Records supplied Start Marker

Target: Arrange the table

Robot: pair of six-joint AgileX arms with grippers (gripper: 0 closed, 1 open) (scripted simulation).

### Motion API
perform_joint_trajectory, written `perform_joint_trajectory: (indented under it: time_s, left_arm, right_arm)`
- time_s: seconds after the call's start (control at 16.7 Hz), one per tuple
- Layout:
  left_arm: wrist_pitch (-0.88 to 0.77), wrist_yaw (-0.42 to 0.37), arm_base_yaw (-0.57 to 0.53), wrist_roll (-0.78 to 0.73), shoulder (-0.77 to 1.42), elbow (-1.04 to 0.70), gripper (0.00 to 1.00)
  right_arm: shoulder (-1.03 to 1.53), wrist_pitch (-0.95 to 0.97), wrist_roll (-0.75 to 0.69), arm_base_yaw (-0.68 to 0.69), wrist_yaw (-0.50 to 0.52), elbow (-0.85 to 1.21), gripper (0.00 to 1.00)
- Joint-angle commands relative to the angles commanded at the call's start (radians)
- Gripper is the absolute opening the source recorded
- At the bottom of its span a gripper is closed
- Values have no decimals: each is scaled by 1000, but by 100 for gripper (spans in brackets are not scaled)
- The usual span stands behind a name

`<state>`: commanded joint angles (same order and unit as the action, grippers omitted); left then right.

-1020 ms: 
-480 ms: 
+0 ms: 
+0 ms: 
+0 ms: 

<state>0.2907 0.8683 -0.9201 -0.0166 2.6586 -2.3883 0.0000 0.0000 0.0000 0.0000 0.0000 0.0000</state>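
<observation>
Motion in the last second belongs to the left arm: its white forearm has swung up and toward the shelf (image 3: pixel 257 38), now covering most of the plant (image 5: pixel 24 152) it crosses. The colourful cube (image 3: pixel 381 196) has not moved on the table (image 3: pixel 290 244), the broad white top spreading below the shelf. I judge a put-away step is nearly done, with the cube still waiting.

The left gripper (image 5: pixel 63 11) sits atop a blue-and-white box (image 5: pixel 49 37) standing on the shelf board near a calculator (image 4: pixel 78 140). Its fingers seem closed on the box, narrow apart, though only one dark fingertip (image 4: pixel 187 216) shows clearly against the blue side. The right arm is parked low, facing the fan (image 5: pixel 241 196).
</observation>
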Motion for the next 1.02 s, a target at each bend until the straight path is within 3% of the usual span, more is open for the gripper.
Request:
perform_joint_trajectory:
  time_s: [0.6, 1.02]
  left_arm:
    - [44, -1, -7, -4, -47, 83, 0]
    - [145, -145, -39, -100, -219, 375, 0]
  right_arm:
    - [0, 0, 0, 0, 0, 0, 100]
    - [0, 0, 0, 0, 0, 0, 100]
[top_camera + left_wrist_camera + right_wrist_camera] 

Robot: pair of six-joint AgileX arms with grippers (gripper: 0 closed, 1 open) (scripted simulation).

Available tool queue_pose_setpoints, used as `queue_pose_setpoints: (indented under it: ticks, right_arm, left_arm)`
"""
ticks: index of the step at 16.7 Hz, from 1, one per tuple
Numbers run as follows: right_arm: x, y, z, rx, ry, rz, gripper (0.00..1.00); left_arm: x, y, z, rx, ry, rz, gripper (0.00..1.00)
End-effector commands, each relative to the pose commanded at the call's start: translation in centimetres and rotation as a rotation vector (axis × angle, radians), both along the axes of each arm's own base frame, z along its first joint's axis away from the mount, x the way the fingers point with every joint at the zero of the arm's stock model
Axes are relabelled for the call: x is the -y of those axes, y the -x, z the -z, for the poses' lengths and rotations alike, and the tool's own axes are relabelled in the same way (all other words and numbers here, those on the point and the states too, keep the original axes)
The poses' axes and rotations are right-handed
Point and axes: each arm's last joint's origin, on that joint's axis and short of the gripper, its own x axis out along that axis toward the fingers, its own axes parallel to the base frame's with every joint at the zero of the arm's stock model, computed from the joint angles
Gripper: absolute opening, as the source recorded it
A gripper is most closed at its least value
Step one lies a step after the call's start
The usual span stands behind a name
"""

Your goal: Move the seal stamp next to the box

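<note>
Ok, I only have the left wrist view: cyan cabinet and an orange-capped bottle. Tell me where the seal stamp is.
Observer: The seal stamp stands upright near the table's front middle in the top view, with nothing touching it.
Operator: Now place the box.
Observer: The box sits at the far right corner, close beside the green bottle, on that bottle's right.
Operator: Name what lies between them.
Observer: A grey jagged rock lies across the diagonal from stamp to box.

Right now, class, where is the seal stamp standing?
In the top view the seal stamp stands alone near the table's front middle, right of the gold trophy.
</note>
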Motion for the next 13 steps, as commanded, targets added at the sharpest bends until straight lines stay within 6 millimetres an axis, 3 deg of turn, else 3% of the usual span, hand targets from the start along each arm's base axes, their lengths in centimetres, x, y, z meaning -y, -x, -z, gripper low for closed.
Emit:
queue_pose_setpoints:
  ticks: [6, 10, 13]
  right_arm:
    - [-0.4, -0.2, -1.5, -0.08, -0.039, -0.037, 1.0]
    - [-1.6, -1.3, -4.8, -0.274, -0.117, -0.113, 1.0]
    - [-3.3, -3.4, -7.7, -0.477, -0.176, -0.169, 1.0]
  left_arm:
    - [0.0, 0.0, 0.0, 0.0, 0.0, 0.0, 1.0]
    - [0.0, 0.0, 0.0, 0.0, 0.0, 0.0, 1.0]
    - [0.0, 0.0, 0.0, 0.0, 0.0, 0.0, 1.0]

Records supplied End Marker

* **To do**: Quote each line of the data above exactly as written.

* **Exercise output**:
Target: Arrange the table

Robot: pair of six-joint AgileX arms with grippers (gripper: 0 closed, 1 open) (scripted simulation).

### Motion API
perform_joint_trajectory, written `perform_joint_trajectory: (indented under it: time_s, left_arm, right_arm)`
- time_s: seconds after the call's start (control at 16.7 Hz), one per tuple
- Layout:
  left_arm: wrist_pitch (-0.88 to 0.77), wrist_yaw (-0.42 to 0.37), arm_base_yaw (-0.57 to 0.53), wrist_roll (-0.78 to 0.73), shoulder (-0.77 to 1.42), elbow (-1.04 to 0.70), gripper (0.00 to 1.00)
  right_arm: shoulder (-1.03 to 1.53), wrist_pitch (-0.95 to 0.97), wrist_roll (-0.75 to 0.69), arm_base_yaw (-0.68 to 0.69), wrist_yaw (-0.50 to 0.52), elbow (-0.85 to 1.21), gripper (0.00 to 1.00)
- Joint-angle commands relative to the angles commanded at the call's start (radians)
- Gripper is the absolute opening the source recorded
- At the bottom of its span a gripper is closed
- Values have no decimals: each is scaled by 1000, but by 100 for gripper (spans in brackets are not scaled)
- The usual span stands behind a name

`<state>`: commanded joint angles (same order and unit as the action, grippers omitted); left then right.

-1020 ms: 
-480 ms: 
+0 ms: 
+0 ms: 
+0 ms: 

<state>0.2907 0.8683 -0.9201 -0.0166 2.6586 -2.3883 0.0000 0.0000 0.0000 0.0000 0.0000 0.0000</state>
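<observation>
Motion in the last second belongs to the left arm: its white forearm has swung up and toward the shelf (image 3: pixel 257 38), now covering most of the plant (image 5: pixel 24 152) it crosses. The colourful cube (image 3: pixel 381 196) has not moved on the table (image 3: pixel 290 244), the broad white top spreading below the shelf. I judge a put-away step is nearly done, with the cube still waiting.

The left gripper (image 5: pixel 63 11) sits atop a blue-and-white box (image 5: pixel 49 37) standing on the shelf board near a calculator (image 4: pixel 78 140). Its fingers seem closed on the box, narrow apart, though only one dark fingertip (image 4: pixel 187 216) shows clearly against the blue side. The right arm is parked low, facing the fan (image 5: pixel 241 196).
</observation>
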Motion for the next 1.02 s, a target at each bend until the straight path is within 3% of the usual span, more is open for the gripper.
Request:
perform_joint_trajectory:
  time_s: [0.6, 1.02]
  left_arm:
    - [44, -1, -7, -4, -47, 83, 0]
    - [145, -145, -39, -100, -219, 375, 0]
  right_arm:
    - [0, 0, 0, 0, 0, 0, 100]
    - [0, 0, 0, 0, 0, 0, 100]
[top_camera + left_wrist_camera + right_wrist_camera] 

Robot: pair of six-joint AgileX arms with grippers (gripper: 0 closed, 1 open) (scripted simulation).

Available tool queue_pose_setpoints, used as `queue_pose_setpoints: (indented under it: ticks, right_arm, left_arm)`
"""
ticks: index of the step at 16.7 Hz, from 1, one per tuple
Numbers run as follows: right_arm: x, y, z, rx, ry, rz, gripper (0.00..1.00); left_arm: x, y, z, rx, ry, rz, gripper (0.00..1.00)
End-effector commands, each relative to the pose commanded at the call's start: translation in centimetres and rotation as a rotation vector (axis × angle, radians), both along the axes of each arm's own base frame, z along its first joint's axis away from the mount, x the way the fingers point with every joint at the zero of the arm's stock model
Axes are relabelled for the call: x is the -y of those axes, y the -x, z the -z, for the poses' lengths and rotations alike, and the tool's own axes are relabelled in the same way (all other words and numbers here, those on the point and the states too, keep the original axes)
The poses' axes and rotations are right-handed
Point and axes: each arm's last joint's origin, on that joint's axis and short of the gripper, its own x axis out along that axis toward the fingers, its own axes parallel to the base frame's with every joint at the zero of the arm's stock model, computed from the joint angles
Gripper: absolute opening, as the source recorded it
A gripper is most closed at its least value
Step one lies a step after the call's start
The usual span stands behind a name
"""

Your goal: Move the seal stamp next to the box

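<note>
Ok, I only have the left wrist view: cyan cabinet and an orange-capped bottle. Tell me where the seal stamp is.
Observer: The seal stamp stands upright near the table's front middle in the top view, with nothing touching it.
Operator: Now place the box.
Observer: The box sits at the far right corner, close beside the green bottle, on that bottle's right.
Operator: Name what lies between them.
Observer: A grey jagged rock lies across the diagonal from stamp to box.

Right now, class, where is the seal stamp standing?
In the top view the seal stamp stands alone near the table's front middle, right of the gold trophy.
</note>
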Motion for the next 13 steps, as commanded, targets added at the sharpest bends until straight lines stay within 6 millimetres an axis, 3 deg of turn, else 3% of the usual span, hand targets from the start along each arm's base axes, their lengths in centimetres, x, y, z meaning -y, -x, -z, gripper low for closed.
Emit:
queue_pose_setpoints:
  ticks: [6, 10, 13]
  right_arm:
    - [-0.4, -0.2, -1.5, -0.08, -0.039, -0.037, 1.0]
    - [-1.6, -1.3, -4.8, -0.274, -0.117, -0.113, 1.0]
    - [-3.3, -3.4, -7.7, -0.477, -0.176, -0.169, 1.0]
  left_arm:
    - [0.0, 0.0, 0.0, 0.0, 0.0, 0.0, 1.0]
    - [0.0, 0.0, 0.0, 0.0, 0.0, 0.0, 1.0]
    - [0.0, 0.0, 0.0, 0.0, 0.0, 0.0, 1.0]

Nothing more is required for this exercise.